In fact the whole Superior Court jury selection process is so antiquated and broken as to make it almost useless to the average citizen in society today. At its core it is both an aggravation and a penalty for being a good citizen. Mandatory service once a year is ridiculous, we don’t even get to vote that often.
Juries are basically made up of three categories of people– those who get paid for jury service, those who are self employed or who do not get paid for jury service and those that don’t care if they are paid or not because they are retired or not the sole bread winner for their family. Jury pools should be organized from the start based upon these three categories– people who get paid for serving get trials lasting four to five days; people who are self employed and not paid get one to two day trials (the judges know how long a trial is going to take in most cases); and the long-term criminal prosecutions should be relegated to either volunteer jurors or to people who simply have the time. But none of them should be paid a paltry fifteen dollars a day! That is an embarrassment! An insult to the general public!
Furthermore, defendants have a right by law to be judged by a jury of their peers, which should mean by people directly in the communities from which they come. The inconvenience to serving on a jury some 15 to 25 miles distant is a breech of this right for the defendants and a damn inconvenience to jury-unless you are living in rural Montana or perhaps Modoc County. The Long Beach jury pool I experienced came from as far away as Manhattan Beach, Norwalk and Huntington Beach to the south and then we were told that we might even be called to sit a jury back in San Pedro, if they called, and that we’d have to figure out our own transportation if this happened.
My gawd why don’t they just call up when they need a jury in San Pedro and give me a choice of dates! Is this too much to ask or is it just beyond the genius of the legal minds of the Superior court system to do something based on common sense, common courtesy and respect for other people’s time?

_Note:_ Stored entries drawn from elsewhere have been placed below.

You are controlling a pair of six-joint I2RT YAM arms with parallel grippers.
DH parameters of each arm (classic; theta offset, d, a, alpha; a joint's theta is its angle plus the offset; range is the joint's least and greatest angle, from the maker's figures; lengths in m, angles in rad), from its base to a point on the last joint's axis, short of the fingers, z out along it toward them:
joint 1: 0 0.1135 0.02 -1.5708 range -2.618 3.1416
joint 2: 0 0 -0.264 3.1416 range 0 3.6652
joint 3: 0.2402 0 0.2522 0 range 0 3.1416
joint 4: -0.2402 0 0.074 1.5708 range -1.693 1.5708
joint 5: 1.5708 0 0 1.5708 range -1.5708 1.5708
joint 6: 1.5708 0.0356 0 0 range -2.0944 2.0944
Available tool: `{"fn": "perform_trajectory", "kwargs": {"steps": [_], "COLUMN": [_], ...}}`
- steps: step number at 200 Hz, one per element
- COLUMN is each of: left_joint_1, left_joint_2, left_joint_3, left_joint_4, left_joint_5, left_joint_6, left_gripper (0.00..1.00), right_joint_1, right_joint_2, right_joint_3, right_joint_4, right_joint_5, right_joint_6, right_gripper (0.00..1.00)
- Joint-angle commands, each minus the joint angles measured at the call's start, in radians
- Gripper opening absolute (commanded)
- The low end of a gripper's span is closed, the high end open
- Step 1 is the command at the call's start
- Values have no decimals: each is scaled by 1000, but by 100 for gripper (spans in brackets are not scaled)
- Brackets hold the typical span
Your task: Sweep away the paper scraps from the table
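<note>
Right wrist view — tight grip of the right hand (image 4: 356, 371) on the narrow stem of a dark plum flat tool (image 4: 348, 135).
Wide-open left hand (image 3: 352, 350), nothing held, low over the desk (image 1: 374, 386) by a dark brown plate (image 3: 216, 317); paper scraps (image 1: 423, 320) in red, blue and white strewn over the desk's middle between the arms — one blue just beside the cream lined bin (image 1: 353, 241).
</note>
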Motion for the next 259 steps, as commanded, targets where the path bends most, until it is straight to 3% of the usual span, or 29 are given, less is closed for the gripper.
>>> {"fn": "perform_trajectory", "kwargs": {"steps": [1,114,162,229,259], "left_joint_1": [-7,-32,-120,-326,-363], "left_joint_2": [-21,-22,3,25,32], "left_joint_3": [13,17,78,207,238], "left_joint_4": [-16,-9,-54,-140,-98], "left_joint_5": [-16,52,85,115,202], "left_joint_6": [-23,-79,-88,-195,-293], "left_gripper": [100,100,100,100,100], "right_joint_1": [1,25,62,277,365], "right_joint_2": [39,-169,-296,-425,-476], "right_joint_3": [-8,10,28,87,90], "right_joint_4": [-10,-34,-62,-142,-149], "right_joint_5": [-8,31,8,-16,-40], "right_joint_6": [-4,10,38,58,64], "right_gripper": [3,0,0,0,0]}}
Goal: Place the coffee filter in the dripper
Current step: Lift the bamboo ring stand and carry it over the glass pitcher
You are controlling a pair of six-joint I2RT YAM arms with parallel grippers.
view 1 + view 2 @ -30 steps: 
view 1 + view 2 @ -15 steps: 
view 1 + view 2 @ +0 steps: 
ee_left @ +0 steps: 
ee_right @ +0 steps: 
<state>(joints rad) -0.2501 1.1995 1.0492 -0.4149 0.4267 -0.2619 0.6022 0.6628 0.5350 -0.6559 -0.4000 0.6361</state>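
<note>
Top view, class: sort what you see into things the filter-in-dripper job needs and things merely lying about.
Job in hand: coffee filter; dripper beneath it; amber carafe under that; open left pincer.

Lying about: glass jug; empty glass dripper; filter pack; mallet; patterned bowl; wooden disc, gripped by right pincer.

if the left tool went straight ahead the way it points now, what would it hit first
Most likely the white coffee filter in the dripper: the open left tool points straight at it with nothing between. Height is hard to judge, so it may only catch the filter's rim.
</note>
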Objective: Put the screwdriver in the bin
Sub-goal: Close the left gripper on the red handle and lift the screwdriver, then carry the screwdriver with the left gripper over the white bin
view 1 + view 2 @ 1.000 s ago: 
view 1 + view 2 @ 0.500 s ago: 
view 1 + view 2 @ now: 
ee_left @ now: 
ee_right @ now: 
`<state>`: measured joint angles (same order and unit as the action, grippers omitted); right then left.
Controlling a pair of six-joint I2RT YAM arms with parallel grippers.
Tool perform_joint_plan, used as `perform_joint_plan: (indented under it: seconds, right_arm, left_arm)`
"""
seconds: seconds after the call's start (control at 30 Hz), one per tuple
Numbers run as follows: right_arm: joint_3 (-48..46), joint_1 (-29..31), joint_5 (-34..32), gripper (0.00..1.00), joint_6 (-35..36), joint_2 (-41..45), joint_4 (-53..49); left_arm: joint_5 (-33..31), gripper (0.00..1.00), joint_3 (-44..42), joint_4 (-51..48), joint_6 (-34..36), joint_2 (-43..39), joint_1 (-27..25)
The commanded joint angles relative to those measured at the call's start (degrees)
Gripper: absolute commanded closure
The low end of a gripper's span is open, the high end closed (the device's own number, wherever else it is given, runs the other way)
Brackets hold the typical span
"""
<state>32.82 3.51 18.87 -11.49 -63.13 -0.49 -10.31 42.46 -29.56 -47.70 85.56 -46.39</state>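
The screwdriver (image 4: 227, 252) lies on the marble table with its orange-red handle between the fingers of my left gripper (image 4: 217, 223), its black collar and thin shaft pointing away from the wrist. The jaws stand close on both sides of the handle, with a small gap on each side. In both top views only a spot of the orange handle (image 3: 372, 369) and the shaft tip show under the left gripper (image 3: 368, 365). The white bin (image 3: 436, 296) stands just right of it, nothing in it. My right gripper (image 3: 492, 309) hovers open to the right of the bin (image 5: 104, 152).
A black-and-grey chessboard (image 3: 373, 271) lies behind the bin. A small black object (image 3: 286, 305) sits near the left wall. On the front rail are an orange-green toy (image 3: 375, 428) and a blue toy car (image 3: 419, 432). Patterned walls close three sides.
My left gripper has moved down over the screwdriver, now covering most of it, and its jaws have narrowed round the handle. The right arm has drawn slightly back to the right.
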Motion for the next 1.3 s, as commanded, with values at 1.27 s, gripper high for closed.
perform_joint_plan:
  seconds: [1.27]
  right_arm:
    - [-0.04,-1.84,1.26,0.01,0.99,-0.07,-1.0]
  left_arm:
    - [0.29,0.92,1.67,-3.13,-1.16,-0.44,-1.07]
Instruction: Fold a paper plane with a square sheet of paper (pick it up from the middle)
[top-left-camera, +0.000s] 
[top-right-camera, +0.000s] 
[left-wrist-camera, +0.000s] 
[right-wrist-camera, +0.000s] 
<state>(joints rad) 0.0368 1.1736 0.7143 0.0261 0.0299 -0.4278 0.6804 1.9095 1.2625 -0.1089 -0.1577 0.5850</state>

Unfortunately, the legal system as it is in this state, if not this nation, is based not upon respect for the law but upon fear and intimidation by the general public of the law. This is best expressed in the bulging over-populated state prison system, which is now going to cost us some $7 billion to fix and expand, while school teachers are fired. None of this makes much sense to me anymore and though most of you who are called to serve will never stand up and say it but I will– I object your honor on the grounds previously stated above! Either make the system work or don’t send me a summons.